Look below for the lines from the one with "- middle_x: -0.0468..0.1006" to the one with "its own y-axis", and copy exactly those lines, both ends included.
+ + + +
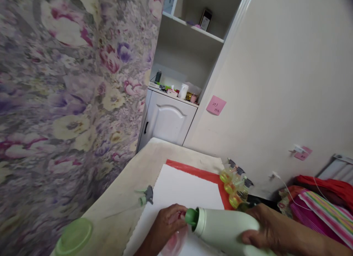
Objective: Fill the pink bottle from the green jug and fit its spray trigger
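The right hand (261, 226) grips a pale green bottle (223, 226) tipped sideways, long axis pointing left, where the left hand (165, 224) clasps a clear pinkish bottle (177, 244) just beside its green spout (191, 216). Beyond the pale green bottle, a spray head (149, 195) lies leftward on the worktop (124, 197); yellow-filled spray bottles (234, 188) stand behind.

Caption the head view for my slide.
Right hand holds a tilted green bottle toward the pinkish container in the left hand.
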Demonstrator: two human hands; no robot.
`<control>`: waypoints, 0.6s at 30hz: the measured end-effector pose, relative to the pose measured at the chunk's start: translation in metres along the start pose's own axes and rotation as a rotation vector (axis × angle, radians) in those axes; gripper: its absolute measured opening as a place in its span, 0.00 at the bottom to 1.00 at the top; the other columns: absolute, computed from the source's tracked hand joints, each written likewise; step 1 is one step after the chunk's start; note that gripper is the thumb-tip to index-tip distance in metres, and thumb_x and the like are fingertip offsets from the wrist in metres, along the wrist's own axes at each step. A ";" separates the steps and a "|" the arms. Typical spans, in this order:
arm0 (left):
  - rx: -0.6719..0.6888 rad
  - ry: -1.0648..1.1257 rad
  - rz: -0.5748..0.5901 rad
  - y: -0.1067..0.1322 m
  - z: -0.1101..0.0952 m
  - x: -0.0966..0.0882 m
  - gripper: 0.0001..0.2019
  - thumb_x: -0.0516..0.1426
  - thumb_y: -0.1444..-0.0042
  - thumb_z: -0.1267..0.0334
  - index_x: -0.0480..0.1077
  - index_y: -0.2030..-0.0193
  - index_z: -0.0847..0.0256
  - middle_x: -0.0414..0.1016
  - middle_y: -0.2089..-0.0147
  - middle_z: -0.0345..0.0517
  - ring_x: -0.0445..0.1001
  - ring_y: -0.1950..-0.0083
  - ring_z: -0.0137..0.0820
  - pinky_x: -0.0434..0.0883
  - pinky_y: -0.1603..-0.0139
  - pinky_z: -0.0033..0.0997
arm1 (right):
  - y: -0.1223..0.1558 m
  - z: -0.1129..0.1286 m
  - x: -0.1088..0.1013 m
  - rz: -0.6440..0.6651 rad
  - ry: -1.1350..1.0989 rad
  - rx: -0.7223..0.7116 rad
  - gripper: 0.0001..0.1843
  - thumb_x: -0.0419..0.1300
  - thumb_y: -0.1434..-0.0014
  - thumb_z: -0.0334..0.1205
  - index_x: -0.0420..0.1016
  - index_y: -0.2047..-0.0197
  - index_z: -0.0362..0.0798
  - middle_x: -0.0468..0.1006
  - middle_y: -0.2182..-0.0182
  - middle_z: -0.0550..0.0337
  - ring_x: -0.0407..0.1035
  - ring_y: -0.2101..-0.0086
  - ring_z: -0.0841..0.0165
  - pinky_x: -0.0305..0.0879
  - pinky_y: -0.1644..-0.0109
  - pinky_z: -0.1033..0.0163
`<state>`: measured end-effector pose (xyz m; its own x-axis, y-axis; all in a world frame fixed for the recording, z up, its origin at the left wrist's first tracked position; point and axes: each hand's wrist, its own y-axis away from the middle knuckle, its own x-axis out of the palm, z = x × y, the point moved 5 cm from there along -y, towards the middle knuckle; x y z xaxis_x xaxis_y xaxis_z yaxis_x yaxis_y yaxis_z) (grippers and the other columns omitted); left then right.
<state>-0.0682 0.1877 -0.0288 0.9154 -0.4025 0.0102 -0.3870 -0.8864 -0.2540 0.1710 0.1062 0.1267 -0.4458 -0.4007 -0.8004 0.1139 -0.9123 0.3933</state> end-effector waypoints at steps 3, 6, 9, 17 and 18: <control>0.003 0.011 0.005 -0.001 0.001 0.000 0.08 0.63 0.51 0.63 0.78 0.63 0.59 0.78 0.65 0.41 0.73 0.60 0.34 0.67 0.57 0.28 | 0.001 0.000 -0.001 0.009 0.000 0.007 0.13 0.61 0.48 0.49 0.74 0.70 0.47 0.67 0.82 0.65 0.58 0.84 0.76 0.49 0.85 0.73; 0.010 0.009 0.011 -0.001 -0.001 -0.001 0.08 0.63 0.51 0.63 0.78 0.63 0.59 0.79 0.65 0.41 0.74 0.60 0.35 0.67 0.57 0.28 | 0.000 0.000 -0.002 0.005 0.009 0.002 0.13 0.61 0.48 0.49 0.75 0.69 0.47 0.68 0.82 0.65 0.59 0.84 0.76 0.49 0.86 0.73; 0.015 -0.005 0.006 0.000 -0.002 -0.002 0.08 0.63 0.50 0.63 0.78 0.63 0.59 0.79 0.65 0.41 0.74 0.60 0.34 0.68 0.57 0.28 | -0.001 -0.001 -0.003 0.010 0.015 -0.012 0.14 0.62 0.48 0.50 0.75 0.69 0.46 0.68 0.82 0.65 0.58 0.84 0.76 0.49 0.86 0.73; 0.007 -0.021 -0.015 0.000 -0.008 -0.002 0.07 0.63 0.50 0.64 0.78 0.64 0.60 0.79 0.65 0.42 0.74 0.61 0.35 0.68 0.57 0.28 | -0.001 0.002 -0.006 0.025 -0.005 -0.002 0.15 0.62 0.48 0.51 0.76 0.64 0.47 0.71 0.80 0.64 0.60 0.84 0.77 0.51 0.86 0.74; 0.009 -0.020 -0.015 0.000 -0.009 -0.002 0.07 0.63 0.50 0.64 0.78 0.64 0.59 0.80 0.65 0.42 0.75 0.60 0.34 0.68 0.57 0.28 | -0.001 0.004 -0.007 0.031 -0.009 -0.006 0.14 0.62 0.48 0.50 0.75 0.65 0.47 0.71 0.80 0.64 0.60 0.84 0.77 0.52 0.86 0.74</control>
<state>-0.0708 0.1862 -0.0201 0.9230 -0.3847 -0.0058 -0.3726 -0.8899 -0.2630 0.1705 0.1099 0.1337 -0.4499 -0.4281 -0.7838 0.1334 -0.9000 0.4150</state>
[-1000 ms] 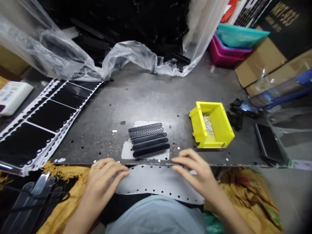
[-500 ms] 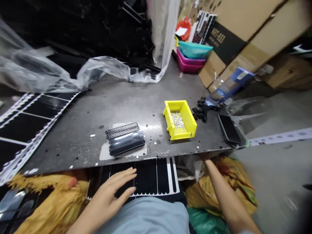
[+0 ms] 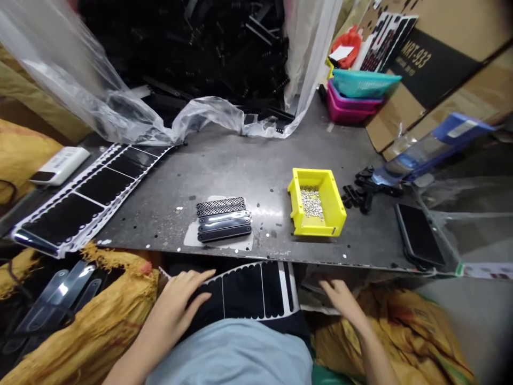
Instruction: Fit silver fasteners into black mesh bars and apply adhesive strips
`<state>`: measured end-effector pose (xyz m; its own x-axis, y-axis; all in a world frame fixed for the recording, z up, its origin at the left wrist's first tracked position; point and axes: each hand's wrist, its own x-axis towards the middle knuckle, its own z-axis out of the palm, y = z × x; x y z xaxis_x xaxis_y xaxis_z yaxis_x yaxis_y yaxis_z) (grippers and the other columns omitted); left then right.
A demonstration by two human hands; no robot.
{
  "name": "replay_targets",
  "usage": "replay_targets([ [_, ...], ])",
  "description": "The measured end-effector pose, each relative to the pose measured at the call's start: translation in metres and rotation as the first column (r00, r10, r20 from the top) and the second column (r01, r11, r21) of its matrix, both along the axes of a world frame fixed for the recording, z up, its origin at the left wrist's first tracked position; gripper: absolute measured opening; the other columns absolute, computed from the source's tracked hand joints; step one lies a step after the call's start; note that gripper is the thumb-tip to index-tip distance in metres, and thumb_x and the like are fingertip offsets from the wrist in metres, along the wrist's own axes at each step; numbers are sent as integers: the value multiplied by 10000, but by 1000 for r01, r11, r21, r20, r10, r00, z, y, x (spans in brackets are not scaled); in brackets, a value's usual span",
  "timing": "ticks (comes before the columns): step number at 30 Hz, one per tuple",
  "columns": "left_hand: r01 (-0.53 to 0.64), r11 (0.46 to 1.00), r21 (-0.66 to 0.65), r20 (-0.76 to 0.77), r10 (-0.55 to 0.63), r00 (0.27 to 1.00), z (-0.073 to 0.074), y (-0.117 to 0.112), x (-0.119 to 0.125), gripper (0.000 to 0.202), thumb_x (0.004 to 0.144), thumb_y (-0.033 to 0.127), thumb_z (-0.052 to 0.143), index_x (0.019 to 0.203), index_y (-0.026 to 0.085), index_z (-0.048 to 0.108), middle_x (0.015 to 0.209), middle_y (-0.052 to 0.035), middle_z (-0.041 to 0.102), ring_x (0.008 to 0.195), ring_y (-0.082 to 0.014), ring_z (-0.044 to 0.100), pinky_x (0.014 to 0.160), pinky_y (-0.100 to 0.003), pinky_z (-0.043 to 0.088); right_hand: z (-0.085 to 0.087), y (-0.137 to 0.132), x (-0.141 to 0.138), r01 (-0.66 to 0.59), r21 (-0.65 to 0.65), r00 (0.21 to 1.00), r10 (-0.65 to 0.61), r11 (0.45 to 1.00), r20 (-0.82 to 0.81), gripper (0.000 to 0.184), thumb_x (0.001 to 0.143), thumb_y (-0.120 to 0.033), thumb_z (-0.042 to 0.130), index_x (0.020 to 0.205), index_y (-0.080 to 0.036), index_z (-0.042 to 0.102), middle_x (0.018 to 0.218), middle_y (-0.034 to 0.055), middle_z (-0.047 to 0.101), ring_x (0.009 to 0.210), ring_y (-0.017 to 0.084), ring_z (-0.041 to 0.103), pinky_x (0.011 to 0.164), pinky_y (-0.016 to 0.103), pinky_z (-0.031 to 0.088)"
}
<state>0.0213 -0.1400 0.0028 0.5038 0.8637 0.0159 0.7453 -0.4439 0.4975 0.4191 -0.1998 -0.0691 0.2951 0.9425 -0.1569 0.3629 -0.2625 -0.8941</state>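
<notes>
Adhesive pad sheet (image 3: 248,291) pressed under left-hand fingers (image 3: 188,283); metal workbench (image 3: 256,160) placed beyond fingers; slotted strips (image 3: 223,219) laid on it; parts bin (image 3: 316,203) set right of strips, rivets (image 3: 311,203) held inside.

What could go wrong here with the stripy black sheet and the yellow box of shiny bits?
The black-striped sheet lies across the lap under the left hand, so it might slide off. The yellow plastic bin of tiny silver pieces sits open on the metal table, so a bump might spill them. The right hand is just below the table's edge and might knock it.
</notes>
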Motion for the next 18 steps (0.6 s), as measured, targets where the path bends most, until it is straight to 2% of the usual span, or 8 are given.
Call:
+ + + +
ANSWER -
  - middle_x: -0.0468..0.1006
  - middle_y: -0.2182..-0.0182
  - middle_z: -0.0550..0.0337
  - ring_x: -0.0407..0.1035
  - ring_y: -0.2101..-0.0086
  - ring_z: -0.0841..0.0165
  - pinky_x: -0.0305..0.0879
  - pinky_y: -0.1644..-0.0109
  - pinky_z: -0.1033..0.0163
`<state>`: measured end-effector pose (xyz m; its own x-axis, y-axis; all in a world frame fixed for the recording, z up, its origin at the left wrist's first tracked position; point and axes: each hand's wrist, its own y-axis away from the middle knuckle, its own x-axis out of the palm, z = x × y, the point moved 5 cm from there along -y, towards the middle knuckle; x y z xaxis_x xaxis_y xaxis_z yaxis_x yaxis_y yaxis_z) (grippers and the other columns omitted); left then right.

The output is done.